Author Archives: Lauren Sar

BSURF was a wonderful experience. When first hearing about and applying to the program, I had no idea what to expect from a sumer research experience. I knew that I wanted to try something with biological and virological research in my time at Duke but had no idea how to get involved or how to find the right lab and mentor to help me get a good experience. In hearing about BSURF, I learned that this program would help to navigate this confusing process and give more experiences on how research works and how to be a good researcher. I was very excited for this type of opportunity even though I did not know what to actually expect in the research itself.
Now at the end of BSURF, I can happily say that BSURF was everything it promised and more. I was able to join a lab in virology that helped me to better understand what research in virology and microbiology is through the help of wonderful mentors. I was able to get good advice from both my mentors in my lab, Vanessa and Dr. Horner, and the leaders of the BSURF program, Austin, Dr. Harrell, & Dr. Grunwald. I was able to make great friends with other students interested in biological research and spend lots of time discussing research and other interesting topics with programmed events. I am very glad that I was able to be a part of this experience!
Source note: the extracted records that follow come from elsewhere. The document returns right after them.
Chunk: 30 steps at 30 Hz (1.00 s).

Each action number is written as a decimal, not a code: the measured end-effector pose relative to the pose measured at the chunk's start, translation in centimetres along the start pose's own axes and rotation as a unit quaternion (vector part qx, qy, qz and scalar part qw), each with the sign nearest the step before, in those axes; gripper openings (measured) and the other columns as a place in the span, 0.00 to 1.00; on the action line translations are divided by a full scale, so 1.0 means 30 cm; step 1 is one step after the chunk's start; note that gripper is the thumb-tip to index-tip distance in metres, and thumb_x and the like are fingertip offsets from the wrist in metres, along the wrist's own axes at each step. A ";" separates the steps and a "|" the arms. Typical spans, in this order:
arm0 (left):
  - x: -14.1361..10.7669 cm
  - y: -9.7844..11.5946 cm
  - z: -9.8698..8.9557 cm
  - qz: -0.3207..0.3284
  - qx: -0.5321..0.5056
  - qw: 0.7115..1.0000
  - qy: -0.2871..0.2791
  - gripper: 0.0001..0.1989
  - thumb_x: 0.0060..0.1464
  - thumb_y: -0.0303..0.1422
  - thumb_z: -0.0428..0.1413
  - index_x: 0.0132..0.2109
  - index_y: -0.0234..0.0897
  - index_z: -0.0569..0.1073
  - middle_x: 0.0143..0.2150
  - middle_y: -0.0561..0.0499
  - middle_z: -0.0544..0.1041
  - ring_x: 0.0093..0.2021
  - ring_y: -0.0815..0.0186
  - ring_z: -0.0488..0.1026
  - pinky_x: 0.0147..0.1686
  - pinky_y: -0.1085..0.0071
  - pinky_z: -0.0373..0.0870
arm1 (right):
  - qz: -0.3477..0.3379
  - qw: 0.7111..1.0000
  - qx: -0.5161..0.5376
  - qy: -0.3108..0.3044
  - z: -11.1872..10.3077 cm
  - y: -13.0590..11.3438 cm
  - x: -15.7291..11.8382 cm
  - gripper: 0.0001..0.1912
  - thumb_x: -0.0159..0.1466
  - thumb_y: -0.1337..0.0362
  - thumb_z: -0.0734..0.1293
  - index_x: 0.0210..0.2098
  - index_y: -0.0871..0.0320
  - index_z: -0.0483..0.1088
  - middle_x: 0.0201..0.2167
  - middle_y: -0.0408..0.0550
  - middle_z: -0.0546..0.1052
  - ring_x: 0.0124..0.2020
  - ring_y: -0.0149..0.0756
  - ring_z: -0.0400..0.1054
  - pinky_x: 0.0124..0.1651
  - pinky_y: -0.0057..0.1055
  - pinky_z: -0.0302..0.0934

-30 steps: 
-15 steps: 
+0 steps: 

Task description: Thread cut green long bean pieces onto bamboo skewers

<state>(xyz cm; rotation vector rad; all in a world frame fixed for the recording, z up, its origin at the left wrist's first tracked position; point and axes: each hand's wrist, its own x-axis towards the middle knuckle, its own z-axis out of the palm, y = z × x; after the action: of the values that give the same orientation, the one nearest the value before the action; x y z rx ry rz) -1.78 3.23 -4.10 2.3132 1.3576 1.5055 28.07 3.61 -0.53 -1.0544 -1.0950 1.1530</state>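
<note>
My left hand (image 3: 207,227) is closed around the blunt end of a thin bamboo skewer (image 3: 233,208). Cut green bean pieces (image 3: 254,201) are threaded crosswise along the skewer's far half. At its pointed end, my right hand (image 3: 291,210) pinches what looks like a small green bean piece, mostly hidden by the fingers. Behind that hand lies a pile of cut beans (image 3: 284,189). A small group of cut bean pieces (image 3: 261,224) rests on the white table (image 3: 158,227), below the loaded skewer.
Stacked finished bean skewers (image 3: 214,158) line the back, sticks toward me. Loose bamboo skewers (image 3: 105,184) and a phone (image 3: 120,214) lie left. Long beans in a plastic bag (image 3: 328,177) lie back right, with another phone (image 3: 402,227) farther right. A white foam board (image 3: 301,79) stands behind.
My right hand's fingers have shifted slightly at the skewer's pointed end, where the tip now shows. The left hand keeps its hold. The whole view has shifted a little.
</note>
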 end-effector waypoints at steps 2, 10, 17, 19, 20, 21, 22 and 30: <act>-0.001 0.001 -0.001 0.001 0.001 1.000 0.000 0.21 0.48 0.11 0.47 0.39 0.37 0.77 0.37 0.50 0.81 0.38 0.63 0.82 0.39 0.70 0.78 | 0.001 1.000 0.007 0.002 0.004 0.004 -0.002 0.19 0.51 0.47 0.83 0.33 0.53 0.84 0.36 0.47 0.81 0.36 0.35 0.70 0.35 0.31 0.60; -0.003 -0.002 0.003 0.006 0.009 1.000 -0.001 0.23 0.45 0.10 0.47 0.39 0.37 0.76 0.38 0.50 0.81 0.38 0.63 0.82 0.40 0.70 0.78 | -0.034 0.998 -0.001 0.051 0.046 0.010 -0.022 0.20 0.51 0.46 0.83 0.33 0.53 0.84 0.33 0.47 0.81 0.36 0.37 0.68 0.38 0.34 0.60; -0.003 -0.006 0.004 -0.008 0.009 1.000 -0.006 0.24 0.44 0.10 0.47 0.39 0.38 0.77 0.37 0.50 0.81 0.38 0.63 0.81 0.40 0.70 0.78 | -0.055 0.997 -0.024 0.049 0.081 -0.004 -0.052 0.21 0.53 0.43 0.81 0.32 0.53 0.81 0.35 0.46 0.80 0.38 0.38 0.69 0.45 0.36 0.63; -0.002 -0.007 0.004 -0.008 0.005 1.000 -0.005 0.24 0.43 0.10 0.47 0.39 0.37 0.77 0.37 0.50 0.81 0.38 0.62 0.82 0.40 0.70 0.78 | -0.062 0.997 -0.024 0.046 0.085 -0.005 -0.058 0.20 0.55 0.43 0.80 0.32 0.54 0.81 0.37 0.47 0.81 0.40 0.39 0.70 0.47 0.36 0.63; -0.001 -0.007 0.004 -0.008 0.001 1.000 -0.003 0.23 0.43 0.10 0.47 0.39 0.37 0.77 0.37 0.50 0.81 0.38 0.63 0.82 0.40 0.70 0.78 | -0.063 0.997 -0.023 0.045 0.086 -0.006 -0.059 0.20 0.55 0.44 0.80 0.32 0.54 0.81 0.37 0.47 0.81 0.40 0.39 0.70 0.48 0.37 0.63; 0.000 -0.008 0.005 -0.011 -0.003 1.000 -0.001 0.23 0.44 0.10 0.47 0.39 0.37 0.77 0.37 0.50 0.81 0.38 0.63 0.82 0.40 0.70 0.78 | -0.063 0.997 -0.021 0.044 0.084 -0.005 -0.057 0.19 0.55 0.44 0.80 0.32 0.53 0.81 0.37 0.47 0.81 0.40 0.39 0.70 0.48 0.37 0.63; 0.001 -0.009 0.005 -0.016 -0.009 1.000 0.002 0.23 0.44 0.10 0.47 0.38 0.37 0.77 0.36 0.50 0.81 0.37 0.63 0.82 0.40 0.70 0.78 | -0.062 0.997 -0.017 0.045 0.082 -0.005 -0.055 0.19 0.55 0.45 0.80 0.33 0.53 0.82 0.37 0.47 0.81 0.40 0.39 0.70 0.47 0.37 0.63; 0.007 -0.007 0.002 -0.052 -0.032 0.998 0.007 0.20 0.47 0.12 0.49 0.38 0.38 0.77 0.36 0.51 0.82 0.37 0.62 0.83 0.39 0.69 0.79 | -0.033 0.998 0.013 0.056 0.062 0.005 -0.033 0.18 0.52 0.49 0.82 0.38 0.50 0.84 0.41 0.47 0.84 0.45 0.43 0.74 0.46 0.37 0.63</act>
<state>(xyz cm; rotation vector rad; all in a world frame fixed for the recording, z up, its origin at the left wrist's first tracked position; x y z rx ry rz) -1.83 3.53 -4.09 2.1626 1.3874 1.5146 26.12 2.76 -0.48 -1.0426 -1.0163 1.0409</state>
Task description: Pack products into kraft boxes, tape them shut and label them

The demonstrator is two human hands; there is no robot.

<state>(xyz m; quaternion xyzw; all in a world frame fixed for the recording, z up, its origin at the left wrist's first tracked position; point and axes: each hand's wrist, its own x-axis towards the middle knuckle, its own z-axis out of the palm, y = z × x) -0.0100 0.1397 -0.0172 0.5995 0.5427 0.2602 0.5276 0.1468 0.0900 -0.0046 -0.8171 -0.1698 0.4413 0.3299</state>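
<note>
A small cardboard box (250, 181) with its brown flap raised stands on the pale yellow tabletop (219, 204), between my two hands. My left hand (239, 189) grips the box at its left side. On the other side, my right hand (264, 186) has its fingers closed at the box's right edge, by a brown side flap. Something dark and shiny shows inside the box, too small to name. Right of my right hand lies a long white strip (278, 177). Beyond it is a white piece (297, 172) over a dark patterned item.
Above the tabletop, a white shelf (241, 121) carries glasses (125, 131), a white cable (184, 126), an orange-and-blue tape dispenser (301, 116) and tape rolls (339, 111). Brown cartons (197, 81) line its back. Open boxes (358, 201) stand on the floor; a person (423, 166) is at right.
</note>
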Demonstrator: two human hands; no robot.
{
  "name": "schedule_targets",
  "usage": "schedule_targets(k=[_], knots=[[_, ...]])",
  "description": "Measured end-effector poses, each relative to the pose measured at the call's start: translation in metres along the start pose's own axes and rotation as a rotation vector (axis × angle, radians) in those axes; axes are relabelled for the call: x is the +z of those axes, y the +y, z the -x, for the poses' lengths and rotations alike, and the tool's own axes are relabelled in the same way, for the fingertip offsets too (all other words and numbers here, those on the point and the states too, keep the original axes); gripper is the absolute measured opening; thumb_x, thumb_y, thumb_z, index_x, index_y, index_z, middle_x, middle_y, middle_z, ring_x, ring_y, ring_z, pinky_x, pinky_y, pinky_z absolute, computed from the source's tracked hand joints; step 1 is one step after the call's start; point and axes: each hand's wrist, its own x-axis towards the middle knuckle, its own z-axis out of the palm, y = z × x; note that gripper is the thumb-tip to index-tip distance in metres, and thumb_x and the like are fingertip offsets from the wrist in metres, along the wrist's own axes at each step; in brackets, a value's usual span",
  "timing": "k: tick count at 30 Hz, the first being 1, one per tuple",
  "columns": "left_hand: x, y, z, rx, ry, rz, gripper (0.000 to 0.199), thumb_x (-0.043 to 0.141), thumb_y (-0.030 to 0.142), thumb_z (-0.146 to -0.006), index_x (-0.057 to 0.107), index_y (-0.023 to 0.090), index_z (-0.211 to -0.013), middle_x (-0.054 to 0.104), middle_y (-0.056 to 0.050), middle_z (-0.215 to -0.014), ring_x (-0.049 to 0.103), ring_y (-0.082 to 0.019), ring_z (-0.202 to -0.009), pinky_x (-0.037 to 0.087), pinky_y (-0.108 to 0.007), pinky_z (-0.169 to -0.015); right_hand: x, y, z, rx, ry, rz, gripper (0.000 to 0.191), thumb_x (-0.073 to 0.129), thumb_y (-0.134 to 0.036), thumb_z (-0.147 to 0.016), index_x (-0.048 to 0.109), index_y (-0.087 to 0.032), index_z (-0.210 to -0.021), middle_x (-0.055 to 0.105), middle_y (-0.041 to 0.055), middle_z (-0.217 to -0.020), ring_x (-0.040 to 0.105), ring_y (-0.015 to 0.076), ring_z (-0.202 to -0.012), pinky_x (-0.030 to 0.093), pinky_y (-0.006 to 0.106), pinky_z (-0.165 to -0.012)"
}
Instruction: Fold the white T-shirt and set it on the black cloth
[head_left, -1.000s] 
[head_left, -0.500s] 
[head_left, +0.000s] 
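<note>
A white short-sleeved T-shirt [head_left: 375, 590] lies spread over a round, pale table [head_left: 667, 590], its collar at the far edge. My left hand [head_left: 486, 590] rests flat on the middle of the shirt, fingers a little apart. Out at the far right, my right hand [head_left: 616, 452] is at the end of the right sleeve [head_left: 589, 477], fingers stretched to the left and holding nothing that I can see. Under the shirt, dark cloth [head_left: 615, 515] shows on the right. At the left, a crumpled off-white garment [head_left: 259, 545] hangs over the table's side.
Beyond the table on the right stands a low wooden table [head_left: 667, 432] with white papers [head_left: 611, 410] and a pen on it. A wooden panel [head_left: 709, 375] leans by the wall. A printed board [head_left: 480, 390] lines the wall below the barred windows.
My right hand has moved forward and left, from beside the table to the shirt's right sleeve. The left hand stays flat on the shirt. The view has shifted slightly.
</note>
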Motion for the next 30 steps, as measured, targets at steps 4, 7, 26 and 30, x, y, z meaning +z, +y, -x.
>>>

Last Tuesday, one of Duke’s Nobel Prize winners came to speak to BSURF, Dr. Lefkowitz. To my surprise, Dr. Lefkowitz spoke very briefly about the focus of his lab work. However, his talk very quickly became one of my favorites because of his focus on determination in changing careers, applicable goals for success in science, and charismatic anecdotes.

Dr. Lefkowitz obtained a B.S. and MD from Columbia and was quickly met with a difficult problem after graduation. All doctors were required to enlist for the Vietnam war. In order to circumvent going to Vietnam, he joined a group of doctors at the NIH nicknamed the yellow berets, getting his first research experience there. He spoke of the great struggle he had in the first months there, as he never intended to do any research in his career, and his eventual fondness for research because of this initial struggle in the program. He then described his eventual return to research after some time as a clinician, his opening of his lab at Duke, and the work in his lab that led to his Nobel Prize. What I enjoyed most about his talk was his tips for success that he learned throughout this journey. He told us to focus, build this focus around interesting questions and not techniques, do lots of experiments, don’t talk yourself out of experiments, be bold, take risks, and fail, but don’t be afraid, learn to tell a good story, be ambitious, be persistent, and prepare, among other things.

What stuck with me about this section of his talk was not the exact tips themselves, but rather the anecdotes he told along with each one to better engage with the audience and explain what he meant by each one. With this, he additionally mused on the necessity of jokes (so long as you’re a funny person), his love for Duke basketball and his friendship with Coach K, and the absolute necessity of chocolate in order to become a Nobel Laureate. It was these stories that drew me most to his talk and were used excellently to better understand and characterize himself and his pathway in research. Dr. Lefkowitz wonderfully shared his life and his research with us this week with some excellent advice. I will certainly be eating more chocolate after hearing from him!

Lauren Sar

Mentors: Vanessa Gutierrez, PhD, Stacy Horner, PhD

The antiviral innate immune system is a vertebrate’s first line of defense against disease, sensing non-self patterns such as dsRNA and activating a larger immune response mediated by interferon. The two proteins RIG-I and 14-3-3ε are known to play a central role in this system. RIG-I is the molecule that senses dsRNA. RIG-I then binds to 14-3-3ε, which moves RIG-I to signal sites for a signal transduction cascade. This cascade leads to the production of interferon, beginning a wider antiviral response. The molecular mechanism by which these proteins interact is unknown. It is known that 14-3-3ε binds somewhere in RIG-I’s 2-CARD domains and that 14-3-3ε traditionally binds to post-translational modifications (PTMs). However, it does not bind to any PTMs in the 2-CARD. Interestingly, 14-3-3ε has a PTM, ufmylation, which is required for its’ interaction with RIG-I. The 2-CARD of RIG-I contains 2 LC3-interacting regions (LIRs), motifs known to interact with ufmylation. Here we investigate whether these LIR motifs mediate the binding of RIG-I and 14-3-3ε. Utilizing the expression of mutant plasmids with deletions of these LIRS, we show that both LIRS impact the interaction of RIG-I with 14-3-3ε.

In our program this week, all BSURFers gave 8-minute ‘Chalk Talk’ presentations in which we outlined background details and the main goals of our project, almost like a drawn-out form of a paper abstract. I thoroughly enjoyed hearing about the various projects that everyone was working on. It reminded me of how widespread the interesting fascinations of biology are- from ecology and bugs in Rena’s project to biochemical stabilization of protein complexes in Kyle’s project.  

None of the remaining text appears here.